The crucial role of cryptocurrency is to act as a medium of exchange that particularly uses cryptographic functions as a whole in order to secure financial transactions. Thereby, it enables start-ups to use cryptocurrency for any transaction, blockchain platform, develop a product of cryptocurrency, join a well-known consortium or project, and to launch new tokens or raise capital through ICOs.
Speaking to us, Sri Lanka’s Bitcoin Mining Centre Chairman Shashimal Vishwage pointed out that one of the main reasons for the country’s lack of progress is because it has not yet adapted to cryptocurrency. It can strengthen the rupee value, he stated.
“The Bitcoin Mining Centre carried out discussions to start dealing in cryptocurrency in Sri Lanka, although all the discussions proved to be futile. In addition, there is no facility to accommodate bank withdrawals via a digital currency,” he stated.
Vishwage further added that a crucial reason Bitcoin is not implemented in Sri Lanka yet is due to the exposure it would get in terms of drug money and also black bitcoin is harder to trade.
Negative impact of using cryptocurrency
Cryptocurrency acts a bedrock for digital transactions by easing the process. However, cryptocurrencies pose several drawbacks due to its ecosystem, which is inclusive of exchanges and wallets, that is exposed to a greater risk of being hacked.
Bitcoin, the most popular cryptocurrency with a 10-year history, which was subjected to several online exchanges, has also often been the subject of hacking and theft, sometimes with millions of dollars’ worth of “coins” stolen.
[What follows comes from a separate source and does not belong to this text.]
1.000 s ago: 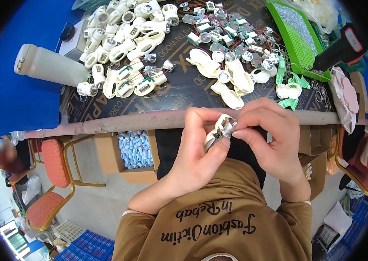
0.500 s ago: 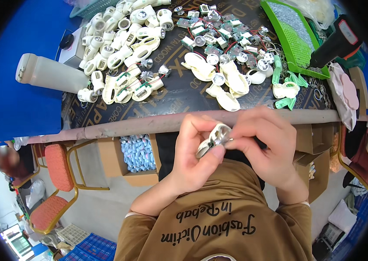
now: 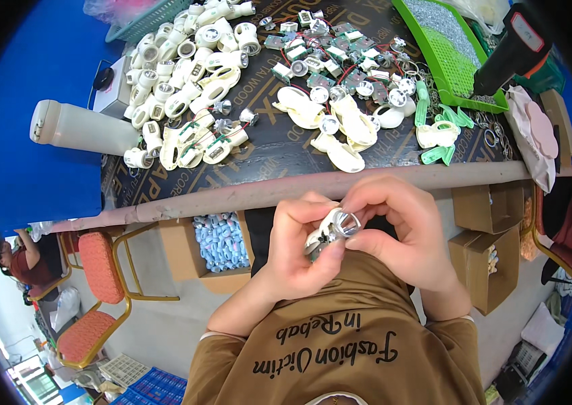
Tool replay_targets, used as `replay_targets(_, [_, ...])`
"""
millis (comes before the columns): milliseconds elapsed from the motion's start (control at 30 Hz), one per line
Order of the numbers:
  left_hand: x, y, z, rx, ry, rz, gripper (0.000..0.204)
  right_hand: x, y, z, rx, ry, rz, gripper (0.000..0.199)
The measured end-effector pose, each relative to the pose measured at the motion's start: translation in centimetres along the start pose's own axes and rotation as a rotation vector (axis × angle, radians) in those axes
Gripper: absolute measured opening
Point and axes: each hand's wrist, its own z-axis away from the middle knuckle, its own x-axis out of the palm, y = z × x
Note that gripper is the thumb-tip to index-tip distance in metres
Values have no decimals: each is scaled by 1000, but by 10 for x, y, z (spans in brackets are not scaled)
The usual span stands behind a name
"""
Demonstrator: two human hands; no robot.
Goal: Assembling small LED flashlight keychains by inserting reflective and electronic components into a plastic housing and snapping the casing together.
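Just in front of the table edge, my left hand (image 3: pixel 299 246) grips a small cream-white flashlight shell (image 3: pixel 320 234), its open side partly hidden by the thumb. A shiny reflector cup (image 3: pixel 346 225) sits at the shell's end, its mouth turned toward my right hand (image 3: pixel 394 229). Thumb and fingers of that hand pinch the cup's rim from the right. On the table beyond lie loose cream shell halves (image 3: pixel 353 128), a heap of small circuit boards with reflectors and red wires (image 3: pixel 330 54), and several half shells with boards inside (image 3: pixel 191 145).
Many white flashlight bodies (image 3: pixel 185 74) are piled at the back left, near a pale bottle (image 3: pixel 83 128) lying on its side. To the right stand a green tray (image 3: pixel 434 57), a dark-handled tool (image 3: pixel 515 50) and green clips (image 3: pixel 438 155). Boxes (image 3: pixel 488 270) and a chair (image 3: pixel 101 266) are below.
My right hand has come in closer, its fingers now around the reflector cup, which faces more toward it. The left hand keeps hold of the shell. The view has shifted slightly.
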Motion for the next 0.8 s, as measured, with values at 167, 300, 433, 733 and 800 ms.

Critical concerns surrounding cryptocurrency would be cybersecurity issues, price volatility, and lack of inherent value.
Additionally, white-collar criminals are on the hunt to commit entirely secure acts of fraud which can be untraceable. Moreover, Bitcoin cybersecurity is harder to maintain unlike wire transfers and card transactions, which can be stopped pending finalisation if a wrongdoing is quickly detected.
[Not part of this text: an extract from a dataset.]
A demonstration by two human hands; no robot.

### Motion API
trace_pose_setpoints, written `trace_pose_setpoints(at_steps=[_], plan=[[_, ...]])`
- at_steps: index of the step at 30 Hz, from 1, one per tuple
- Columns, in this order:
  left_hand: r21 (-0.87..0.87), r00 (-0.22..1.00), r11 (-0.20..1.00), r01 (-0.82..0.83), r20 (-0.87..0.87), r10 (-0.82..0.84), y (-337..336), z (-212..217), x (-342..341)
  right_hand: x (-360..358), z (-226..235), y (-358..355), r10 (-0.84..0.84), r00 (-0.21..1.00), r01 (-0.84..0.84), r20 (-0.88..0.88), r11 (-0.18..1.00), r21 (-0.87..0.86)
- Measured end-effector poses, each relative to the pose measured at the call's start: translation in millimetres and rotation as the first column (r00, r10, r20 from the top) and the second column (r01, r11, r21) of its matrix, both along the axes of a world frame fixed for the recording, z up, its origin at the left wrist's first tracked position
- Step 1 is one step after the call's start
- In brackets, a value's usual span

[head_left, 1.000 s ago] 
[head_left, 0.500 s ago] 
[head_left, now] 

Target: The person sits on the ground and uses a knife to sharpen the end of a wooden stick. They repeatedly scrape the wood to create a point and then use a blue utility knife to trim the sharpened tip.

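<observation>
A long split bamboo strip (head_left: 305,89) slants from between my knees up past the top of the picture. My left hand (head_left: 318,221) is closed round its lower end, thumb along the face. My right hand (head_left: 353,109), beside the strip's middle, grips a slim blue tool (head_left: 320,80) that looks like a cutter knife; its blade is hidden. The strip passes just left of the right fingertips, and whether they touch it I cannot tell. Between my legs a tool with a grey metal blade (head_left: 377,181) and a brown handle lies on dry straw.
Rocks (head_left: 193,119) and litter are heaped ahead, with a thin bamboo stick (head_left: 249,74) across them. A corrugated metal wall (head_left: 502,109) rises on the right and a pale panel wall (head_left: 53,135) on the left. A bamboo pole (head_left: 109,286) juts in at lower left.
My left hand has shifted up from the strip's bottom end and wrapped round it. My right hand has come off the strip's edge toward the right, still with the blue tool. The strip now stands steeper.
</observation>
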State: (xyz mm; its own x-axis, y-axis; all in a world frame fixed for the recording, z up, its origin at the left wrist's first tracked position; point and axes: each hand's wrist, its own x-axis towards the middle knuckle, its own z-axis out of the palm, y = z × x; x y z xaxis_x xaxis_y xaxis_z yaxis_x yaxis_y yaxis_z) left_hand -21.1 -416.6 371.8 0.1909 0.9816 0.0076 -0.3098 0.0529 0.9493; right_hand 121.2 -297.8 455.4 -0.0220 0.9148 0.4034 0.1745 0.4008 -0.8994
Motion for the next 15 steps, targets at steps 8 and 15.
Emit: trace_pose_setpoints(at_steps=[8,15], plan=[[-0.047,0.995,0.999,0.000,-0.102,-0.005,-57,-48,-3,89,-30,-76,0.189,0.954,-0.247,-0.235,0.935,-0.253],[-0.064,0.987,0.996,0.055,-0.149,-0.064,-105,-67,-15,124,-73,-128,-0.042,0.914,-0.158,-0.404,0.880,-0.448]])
Cryptocurrencies involve low levels of regulation, which enables cybercriminals to buy or sell virtual currencies without a trace.
Furthermore, Bitcoin’s value has been historically quite volatile. In a three-month span from October of 2017 to January of 2018, for instance, the volatility of the price of bitcoin reached nearly 8%. This is more than twice the volatility of Bitcoin in the 30-day period ending 15 January 2020.
However, the cryptocurrency Bitcoin now has a global presence as a result of its highly secure nature, which stems from the use of information transmission and encryption to form a blockchain.
Blockchain technology is the foundation for the implementation of cryptocurrency and is utilised via an online ledger which is maintained for all the transactions that have ever been conducted. This provides a data structure for this ledger that is quite secure and that is shared and agreed upon by the entire network with an individual node or computer maintaining a copy of the ledger. The blockchain technology is foreseen to have potential for uses like online voting and crowdfunding. Additionally, there is no central authority, government, or corporation that has access to your funds or your personal information.
However, cryptocurrencies are a virtual currency which are not stored on a central database, and as such there are risks that a digital cryptocurrency balance can be wiped out by the loss or destruction of a hard drive if a backup copy of the private key does not exist. Moreover, cryptocurrency poses a considerable amount of threat to digital transactions, which can be countered with strong cybersecurity measures.
Nevertheless, the world is constantly evolving in the field of digital transformation, to which most sectors in an economy will have to adapt. Digital currency, in this backdrop, will play a crucial role. Developing countries still lagging in embracing the digital wave will have to drive its regulations and protocols with strong safety measures when the time comes.